This is just some basic ideas. They all need some thinking. What do you think?

[EDIT]

Please my my other solution for detail on how storage layer should be isolated from semantic layer and how neuron and neuron layers can be accessed in transparent way. I also shows that the storage layers should always be organized a rank-1 array-like interface which does not have to be the same interface as the semantic layer.

—SA

Posted 6-May-11 8:29am

Sergey Alexandrovich Kryukov

Updated 8-May-11 17:27pm

v3

Comments

Thomas.D Williams 6-May-11 14:41pm

They all sound good. As you say this is hard to search through a large dictionary which would be hard with my 90,000,000 neurons... Forgive me I don't know much if anything at all about Windows memory management. All I know is i'm allowed up 1.5GB of memory for my application regardless of how much RAM i have.
The program already suffers from lack of available memory and is slow to run. Each cycle of the big network takes 3ish mins.
Resourse manager says I use 1.2GB
Would it be worth in the constructor neuron to force it to be passed its location within the array (consuming an x & a y value worth more memory for each neuron).
I have only really started on neural networks but had great success with my early stages :) And with the large networks and how I plan to train them requires they be wrote to a file first.
Thank you for you constant help here on the Code Project :)

Sergey Alexandrovich Kryukov 6-May-11 15:11pm

If you're pushing your 2G limit of the user memory (and you're pushing it with 1.5G too hard already!) on 32-bit system it is a good reason to move to file-mapped memory or 64-bit system with a lot more memory. Don't come close the this limit.

You can implement a (specialized hence simplified) disk-based memory system on the same principles as heap API is organized: pointers, allocations... It needs some serious analysis in terms of performance based on knowledge of typical use cases. You can try to collect this experience later during development. With this goal, you should try to abstract memory/retrieval system from main functionality as clearly as possible; this is because future development (scaling, adding complexity or whatever) may force you to replace/modify the memory/retrieval (internal, hopefully) model -- better be prepared.
What do you think.

Well, than you for your good words. I just got a notification that someone up-voted my answer to your old question on navigation keys. I took a look; and it reminded me that all your questions are quite adequate and you tend to pay close attention to the answers and understand them well (which is unfortunately pretty unusual :-)

Cheers,
--SA

Thomas.D Williams 6-May-11 15:29pm

My system is x64... By disk-based if you mean like a text file I have just made it a simple CSV structure. Initial tests seem promising.

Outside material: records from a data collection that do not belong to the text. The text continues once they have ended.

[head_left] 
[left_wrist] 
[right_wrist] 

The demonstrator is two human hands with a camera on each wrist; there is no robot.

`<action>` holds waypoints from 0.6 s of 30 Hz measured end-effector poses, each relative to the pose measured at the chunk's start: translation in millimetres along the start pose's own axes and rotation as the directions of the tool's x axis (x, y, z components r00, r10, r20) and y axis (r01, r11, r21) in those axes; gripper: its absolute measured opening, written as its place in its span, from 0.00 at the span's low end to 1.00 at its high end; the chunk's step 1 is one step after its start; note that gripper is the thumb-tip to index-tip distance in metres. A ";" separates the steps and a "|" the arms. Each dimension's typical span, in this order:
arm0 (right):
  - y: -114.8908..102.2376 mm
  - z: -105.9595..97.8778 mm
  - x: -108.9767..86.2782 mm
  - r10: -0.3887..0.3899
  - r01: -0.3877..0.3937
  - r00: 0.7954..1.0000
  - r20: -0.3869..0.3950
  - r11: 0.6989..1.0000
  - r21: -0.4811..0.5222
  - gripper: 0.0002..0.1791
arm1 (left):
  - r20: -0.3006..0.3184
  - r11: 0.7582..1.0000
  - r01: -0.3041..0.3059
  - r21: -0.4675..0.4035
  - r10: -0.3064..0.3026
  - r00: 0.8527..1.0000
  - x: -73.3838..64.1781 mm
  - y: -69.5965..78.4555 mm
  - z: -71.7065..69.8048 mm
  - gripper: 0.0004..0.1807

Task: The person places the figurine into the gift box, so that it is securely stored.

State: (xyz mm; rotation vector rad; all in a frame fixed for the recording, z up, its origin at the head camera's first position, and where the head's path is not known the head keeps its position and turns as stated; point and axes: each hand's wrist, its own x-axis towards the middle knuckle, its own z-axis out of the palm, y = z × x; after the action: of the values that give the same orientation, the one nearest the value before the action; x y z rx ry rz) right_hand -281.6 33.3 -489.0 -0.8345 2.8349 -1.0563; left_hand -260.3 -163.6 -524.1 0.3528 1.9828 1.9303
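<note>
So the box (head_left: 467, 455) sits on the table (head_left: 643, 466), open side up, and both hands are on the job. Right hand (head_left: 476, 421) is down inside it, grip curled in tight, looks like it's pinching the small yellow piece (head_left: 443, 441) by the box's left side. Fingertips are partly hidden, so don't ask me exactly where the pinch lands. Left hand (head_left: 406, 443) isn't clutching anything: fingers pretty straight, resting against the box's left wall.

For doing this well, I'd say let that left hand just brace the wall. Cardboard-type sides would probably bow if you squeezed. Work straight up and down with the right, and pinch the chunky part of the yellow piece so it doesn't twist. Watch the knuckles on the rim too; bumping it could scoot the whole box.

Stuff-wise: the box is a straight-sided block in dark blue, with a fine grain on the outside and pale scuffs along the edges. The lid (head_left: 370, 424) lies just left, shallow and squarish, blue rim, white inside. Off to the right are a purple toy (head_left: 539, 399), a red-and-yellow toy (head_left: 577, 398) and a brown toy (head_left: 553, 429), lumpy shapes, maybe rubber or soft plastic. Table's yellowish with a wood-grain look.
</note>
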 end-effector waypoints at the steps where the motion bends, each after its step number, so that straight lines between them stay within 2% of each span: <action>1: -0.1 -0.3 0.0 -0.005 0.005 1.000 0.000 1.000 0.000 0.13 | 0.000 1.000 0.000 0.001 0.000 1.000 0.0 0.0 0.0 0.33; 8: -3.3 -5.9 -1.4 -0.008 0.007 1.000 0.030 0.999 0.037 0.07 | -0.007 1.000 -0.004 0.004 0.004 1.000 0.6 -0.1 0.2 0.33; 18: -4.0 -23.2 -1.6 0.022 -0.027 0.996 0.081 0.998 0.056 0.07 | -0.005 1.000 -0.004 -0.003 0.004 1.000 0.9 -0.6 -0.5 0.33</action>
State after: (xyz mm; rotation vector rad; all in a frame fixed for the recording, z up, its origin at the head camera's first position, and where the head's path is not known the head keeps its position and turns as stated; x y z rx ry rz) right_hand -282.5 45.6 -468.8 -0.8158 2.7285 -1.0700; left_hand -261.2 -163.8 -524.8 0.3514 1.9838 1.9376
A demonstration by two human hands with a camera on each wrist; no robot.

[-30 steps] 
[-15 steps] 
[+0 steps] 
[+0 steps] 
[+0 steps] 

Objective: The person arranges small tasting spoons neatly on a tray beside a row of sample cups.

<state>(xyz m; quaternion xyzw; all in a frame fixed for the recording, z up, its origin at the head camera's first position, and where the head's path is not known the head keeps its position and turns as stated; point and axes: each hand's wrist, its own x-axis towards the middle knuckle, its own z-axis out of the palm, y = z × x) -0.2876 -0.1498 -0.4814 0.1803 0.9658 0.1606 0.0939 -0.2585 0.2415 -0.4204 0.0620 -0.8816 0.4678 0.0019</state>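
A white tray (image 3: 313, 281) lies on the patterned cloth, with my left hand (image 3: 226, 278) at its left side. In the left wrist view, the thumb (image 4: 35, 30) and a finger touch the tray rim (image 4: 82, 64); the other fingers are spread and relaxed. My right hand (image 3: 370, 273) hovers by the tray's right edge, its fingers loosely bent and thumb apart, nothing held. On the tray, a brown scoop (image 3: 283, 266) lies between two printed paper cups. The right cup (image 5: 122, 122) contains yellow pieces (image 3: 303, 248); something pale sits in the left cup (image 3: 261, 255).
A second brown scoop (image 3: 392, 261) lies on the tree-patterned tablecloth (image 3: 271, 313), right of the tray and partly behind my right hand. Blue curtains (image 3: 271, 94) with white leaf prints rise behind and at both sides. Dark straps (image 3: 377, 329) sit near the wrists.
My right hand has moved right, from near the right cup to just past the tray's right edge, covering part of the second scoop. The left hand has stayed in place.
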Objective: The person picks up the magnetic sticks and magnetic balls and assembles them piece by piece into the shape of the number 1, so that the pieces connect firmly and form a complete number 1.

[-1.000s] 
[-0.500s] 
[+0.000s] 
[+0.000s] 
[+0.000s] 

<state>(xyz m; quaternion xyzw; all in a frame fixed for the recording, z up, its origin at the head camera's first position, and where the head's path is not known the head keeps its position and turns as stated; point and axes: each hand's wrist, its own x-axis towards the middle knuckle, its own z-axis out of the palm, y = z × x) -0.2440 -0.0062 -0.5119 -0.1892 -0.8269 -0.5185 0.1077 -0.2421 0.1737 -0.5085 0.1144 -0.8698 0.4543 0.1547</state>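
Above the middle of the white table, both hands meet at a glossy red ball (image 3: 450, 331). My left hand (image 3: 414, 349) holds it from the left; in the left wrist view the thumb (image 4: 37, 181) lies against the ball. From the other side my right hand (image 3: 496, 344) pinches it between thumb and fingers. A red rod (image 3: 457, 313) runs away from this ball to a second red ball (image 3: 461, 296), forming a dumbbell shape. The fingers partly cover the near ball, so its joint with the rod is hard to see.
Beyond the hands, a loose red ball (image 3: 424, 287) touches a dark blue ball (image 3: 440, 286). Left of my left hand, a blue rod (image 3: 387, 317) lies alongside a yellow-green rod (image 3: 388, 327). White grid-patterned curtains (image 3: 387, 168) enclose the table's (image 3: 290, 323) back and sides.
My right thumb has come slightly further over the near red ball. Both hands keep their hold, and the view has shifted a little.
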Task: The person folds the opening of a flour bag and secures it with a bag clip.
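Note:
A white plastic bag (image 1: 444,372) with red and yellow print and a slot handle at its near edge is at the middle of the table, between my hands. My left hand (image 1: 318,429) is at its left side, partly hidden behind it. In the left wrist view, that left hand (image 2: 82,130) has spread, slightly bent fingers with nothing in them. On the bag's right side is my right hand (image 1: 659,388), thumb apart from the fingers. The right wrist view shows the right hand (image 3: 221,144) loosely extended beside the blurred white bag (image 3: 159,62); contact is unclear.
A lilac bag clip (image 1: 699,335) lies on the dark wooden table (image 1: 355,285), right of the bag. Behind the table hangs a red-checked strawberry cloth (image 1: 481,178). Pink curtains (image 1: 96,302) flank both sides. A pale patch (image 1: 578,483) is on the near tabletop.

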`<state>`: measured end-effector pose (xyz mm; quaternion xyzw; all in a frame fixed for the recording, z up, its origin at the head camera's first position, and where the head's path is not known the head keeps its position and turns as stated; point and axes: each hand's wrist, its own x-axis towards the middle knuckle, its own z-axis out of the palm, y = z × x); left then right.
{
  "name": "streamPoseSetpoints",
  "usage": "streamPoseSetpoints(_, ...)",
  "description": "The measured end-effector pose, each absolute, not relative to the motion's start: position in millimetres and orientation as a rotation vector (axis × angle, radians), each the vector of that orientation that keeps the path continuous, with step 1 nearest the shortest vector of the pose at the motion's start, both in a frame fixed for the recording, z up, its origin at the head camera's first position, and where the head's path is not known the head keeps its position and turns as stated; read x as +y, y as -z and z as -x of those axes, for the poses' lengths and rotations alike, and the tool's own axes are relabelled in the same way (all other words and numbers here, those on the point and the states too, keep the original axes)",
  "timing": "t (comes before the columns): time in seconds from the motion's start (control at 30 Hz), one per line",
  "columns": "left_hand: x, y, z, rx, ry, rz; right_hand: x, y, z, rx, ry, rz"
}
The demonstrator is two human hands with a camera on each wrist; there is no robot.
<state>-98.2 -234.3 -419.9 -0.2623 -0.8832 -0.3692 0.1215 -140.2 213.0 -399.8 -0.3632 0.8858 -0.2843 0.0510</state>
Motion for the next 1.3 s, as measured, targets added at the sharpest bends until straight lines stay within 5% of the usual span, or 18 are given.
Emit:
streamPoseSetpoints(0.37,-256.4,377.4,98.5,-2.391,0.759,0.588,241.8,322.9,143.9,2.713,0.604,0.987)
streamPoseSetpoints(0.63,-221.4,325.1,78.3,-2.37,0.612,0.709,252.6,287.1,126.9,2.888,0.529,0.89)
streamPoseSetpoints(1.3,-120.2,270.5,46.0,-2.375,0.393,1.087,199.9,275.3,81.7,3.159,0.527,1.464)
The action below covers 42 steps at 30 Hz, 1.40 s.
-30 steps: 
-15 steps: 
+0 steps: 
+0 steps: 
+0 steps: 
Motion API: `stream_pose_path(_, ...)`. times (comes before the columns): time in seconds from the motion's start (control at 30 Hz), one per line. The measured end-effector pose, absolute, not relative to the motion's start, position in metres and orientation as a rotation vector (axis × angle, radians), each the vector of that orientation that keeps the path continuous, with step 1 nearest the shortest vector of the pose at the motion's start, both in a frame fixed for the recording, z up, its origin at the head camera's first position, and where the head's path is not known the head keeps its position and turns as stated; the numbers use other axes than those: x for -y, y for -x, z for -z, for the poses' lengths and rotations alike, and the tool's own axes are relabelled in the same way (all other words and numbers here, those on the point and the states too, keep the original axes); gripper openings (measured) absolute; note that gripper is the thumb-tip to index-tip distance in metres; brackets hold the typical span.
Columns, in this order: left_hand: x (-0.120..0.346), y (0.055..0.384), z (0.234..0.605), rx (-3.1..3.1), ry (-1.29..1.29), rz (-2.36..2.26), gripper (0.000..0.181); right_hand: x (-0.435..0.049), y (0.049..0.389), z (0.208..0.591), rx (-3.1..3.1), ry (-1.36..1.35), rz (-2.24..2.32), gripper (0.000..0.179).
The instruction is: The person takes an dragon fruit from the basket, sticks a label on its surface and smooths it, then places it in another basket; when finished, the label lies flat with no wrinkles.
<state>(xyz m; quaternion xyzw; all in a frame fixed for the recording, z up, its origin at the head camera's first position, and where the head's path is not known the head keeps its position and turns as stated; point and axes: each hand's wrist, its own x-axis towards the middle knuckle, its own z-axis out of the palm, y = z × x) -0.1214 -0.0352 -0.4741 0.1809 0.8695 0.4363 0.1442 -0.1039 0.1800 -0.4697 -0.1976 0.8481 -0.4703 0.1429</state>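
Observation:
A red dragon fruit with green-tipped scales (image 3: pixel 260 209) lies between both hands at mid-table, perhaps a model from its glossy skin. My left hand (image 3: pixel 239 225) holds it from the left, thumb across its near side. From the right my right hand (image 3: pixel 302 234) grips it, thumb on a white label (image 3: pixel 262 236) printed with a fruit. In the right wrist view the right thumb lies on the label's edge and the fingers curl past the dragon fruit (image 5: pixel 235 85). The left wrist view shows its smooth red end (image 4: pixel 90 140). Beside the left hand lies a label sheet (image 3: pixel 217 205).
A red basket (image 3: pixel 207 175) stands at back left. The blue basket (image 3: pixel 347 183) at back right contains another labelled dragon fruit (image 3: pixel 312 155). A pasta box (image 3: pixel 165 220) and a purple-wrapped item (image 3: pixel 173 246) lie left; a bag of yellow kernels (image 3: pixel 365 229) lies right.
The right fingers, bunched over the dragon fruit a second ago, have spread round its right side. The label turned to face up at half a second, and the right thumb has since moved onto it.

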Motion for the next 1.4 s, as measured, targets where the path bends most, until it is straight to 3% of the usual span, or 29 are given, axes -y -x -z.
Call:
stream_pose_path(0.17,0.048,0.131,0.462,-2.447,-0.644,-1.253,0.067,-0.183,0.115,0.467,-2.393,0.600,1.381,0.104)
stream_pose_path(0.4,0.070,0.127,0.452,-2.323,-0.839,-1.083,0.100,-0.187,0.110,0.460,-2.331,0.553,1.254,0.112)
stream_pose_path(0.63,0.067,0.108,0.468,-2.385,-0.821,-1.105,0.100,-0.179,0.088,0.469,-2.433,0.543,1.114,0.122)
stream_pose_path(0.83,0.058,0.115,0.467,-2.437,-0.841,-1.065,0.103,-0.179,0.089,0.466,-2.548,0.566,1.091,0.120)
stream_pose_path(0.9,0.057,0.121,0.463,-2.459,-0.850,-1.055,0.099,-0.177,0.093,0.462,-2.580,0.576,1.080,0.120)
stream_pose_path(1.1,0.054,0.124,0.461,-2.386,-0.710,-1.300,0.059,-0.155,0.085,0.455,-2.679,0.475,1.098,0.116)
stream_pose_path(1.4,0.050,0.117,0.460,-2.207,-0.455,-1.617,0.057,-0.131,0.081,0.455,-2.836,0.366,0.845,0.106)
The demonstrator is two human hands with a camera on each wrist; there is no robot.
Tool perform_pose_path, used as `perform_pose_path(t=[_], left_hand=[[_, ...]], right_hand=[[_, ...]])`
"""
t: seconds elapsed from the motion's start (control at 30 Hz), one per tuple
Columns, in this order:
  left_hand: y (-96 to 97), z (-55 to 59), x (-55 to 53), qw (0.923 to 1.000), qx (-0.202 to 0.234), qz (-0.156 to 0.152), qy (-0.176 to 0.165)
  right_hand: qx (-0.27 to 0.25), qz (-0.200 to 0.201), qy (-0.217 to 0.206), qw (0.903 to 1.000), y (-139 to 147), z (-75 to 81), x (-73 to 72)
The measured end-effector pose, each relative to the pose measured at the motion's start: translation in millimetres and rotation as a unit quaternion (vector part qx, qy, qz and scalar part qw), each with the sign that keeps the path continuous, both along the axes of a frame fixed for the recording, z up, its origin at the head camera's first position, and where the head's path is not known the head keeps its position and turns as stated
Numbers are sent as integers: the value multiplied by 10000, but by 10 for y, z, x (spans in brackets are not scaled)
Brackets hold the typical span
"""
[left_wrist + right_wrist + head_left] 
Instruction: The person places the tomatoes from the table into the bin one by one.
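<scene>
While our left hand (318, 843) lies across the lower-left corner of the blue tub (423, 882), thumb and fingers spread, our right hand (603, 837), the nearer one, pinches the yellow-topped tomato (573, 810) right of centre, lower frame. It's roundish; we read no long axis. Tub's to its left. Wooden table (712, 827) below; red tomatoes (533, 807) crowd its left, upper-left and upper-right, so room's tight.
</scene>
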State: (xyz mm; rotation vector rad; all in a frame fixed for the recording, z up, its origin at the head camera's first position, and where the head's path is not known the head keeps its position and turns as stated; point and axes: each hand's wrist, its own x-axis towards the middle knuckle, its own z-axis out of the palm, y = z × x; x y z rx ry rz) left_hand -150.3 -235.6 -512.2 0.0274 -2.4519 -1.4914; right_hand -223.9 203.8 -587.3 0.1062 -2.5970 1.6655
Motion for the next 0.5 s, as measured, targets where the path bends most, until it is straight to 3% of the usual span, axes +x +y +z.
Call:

My test program using my neural network class builds a random network everytime on startup saving to a txt file.
Don't know if it was the right choice but it allowed me to set the buffer size down low using StreamWriter. I'm sure there are more elegant solutions. However it will be used in training.

Famous Last Programmers Words: Shouldn't need changing in the future, hopefully

I plan to attempt to now train a network by attempting breeding. Generating 100 networks. Keeping the top performing. Killing the rest (Deletion)
Should all be automated once i'm done.
Lets hope this doesn't go Terminator on us :p

I'll let you know my progress her at some point
Once again thank you... Saved me hours once again :) :) :)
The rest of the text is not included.